Tip 2: Meal Prep Your Proteins
Prep protein ahead of time!
Save your sanity and deprogram your hangry hasty dinner choices.
Ideas for Protein Prepping
- Grill a batch of chicken breast, roast a tray of tofu, boil some eggs, or make a batch of lentil stew on Sunday.
- Store in the fridge so you can throw together quick protein-rich meals without turning into a short order cook on a week night.
Pro-tip: Don’t allow yourself to hastily make poor low-protein choices. Ready-to-go protein is just what your busy schedule needs to keep you energized and satisfied.
If you don’t have an air fryer, I highly recommend it. We have two. This Ninja Dual Zone Smart Air Fryer makes it so easy to air fry, bake, reheat, broil, roast, or dehydrate two items at the same time or a different times.
It’s the small changes that make the biggest impact. For tips on how to get started check out my post on how to Shift Your Energy with Less Noise, More You.
Tip 3: Mix and Match Protein Options
Complete proteins contain all the building blocks necessary for muscle growth repair, bone health, immune function, and skin and hair health.
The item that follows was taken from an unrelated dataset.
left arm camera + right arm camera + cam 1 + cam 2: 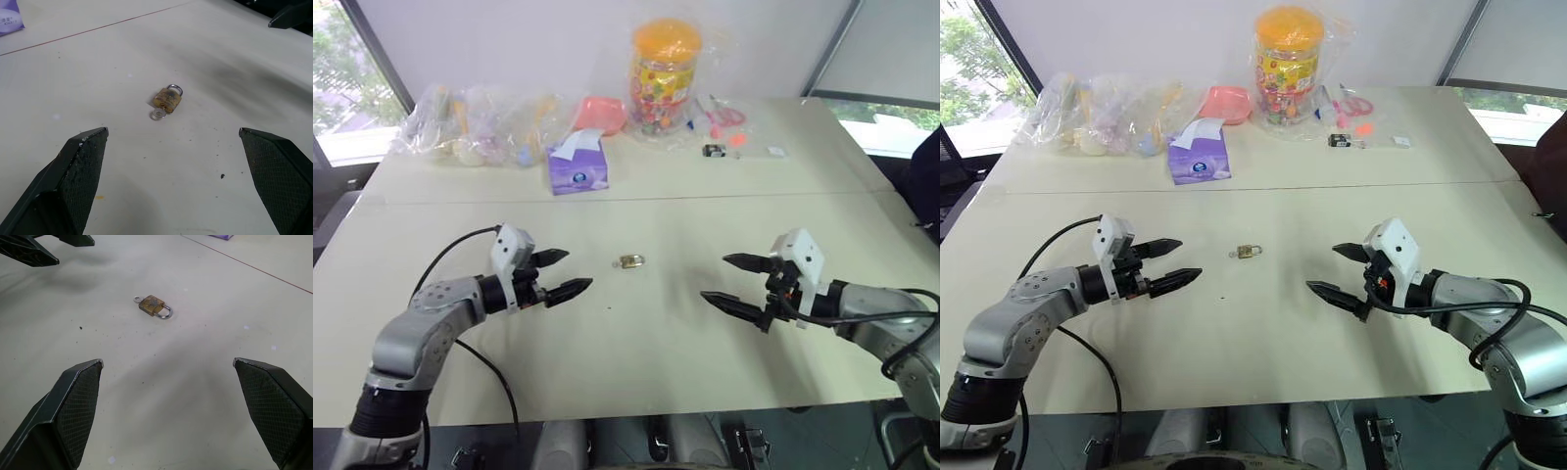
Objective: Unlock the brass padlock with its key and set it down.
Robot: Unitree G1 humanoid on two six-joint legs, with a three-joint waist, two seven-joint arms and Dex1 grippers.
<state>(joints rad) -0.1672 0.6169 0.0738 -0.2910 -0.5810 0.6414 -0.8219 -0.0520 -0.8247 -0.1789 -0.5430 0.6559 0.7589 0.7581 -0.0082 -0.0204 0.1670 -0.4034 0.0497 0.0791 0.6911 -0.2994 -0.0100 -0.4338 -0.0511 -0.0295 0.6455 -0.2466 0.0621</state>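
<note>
Both claws released: left gripper (570,272) at 9 o'clock of brass padlock (630,261), right gripper (731,280) at 3. Padlock lies flat and tiny on the table (636,362); likely risk is fingers skidding it away or fumbling its key (156,115).

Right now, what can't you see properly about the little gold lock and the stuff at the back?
- Brass padlock: too small in the wrist views to tell if the shackle is latched.
- Small silvery ring at its base: the key's blade, if any, is hidden.
- Black-and-white item at the table's far side: too small to identify.
</note>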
Plant-based proteins require some mixing and matching in order to get all of the essential building blocks.
Examples of types of proteins:
- Animal sources: Meat (beef, chicken, pork, fish), eggs, dairy products (milk, cheese, yogurt)
- Plant sources: Soy products (tofu, edamame), quinoa, buckwheat, chia seeds, hemp seeds.
Even if we skipped a deep dive on complete vs incomplete proteins, here’s the cheat sheet: pair grains + legumes or nuts + seeds to build complete proteins.
- Rice + beans
- Whole grain toast + nut butter
- Hummus + whole grain pita
Tip 4: Set That 20-Minute Timer
This isn’t just cute advice—it actually works. Slow meals translate to better digestion, satisfaction and fewer post-meal snack attacks. Use your smart watch, phone, or a kitchen timer to give your brain time to catch up with your stomach.
Set the timer and sprinkle in these mindful habits to pass the time while you enjoy your meal:
- Chew slowly and actually taste your food (radical, I know)
- Sip water occasionally throughout the meal
- Listen to your body instead of your phone, TV, or inbox.
Finally feel full and thoroughly enjoy your meals again.
Tip 5: Keep High Protein Snacks Handy
Snack time doesn’t have to mean crackers dipped in sadness. Stock up on grab-and-go options like:
- Greek yogurt
- Hard-boiled eggs
- Jerky (the good kind, not the kind loaded with sugar and chemicals)
- Edamame
- Protein shakes or protein bars with 20g + of protein
You’re Over 40 and Under-Fueled
If you’re over 40 and feel like hunger is ruining your chances of maintaining a healthy weight, you’re not failing—your meals are!
Fuel your body with the right stuff—especially protein—and watch how much easier it gets: hunger fades, energy rises, cravings chill out, and your jeans stop judging you. No more post meal bloat, just pure satisfaction!
Make protein your superpower. You won’t believe how amazing you feel.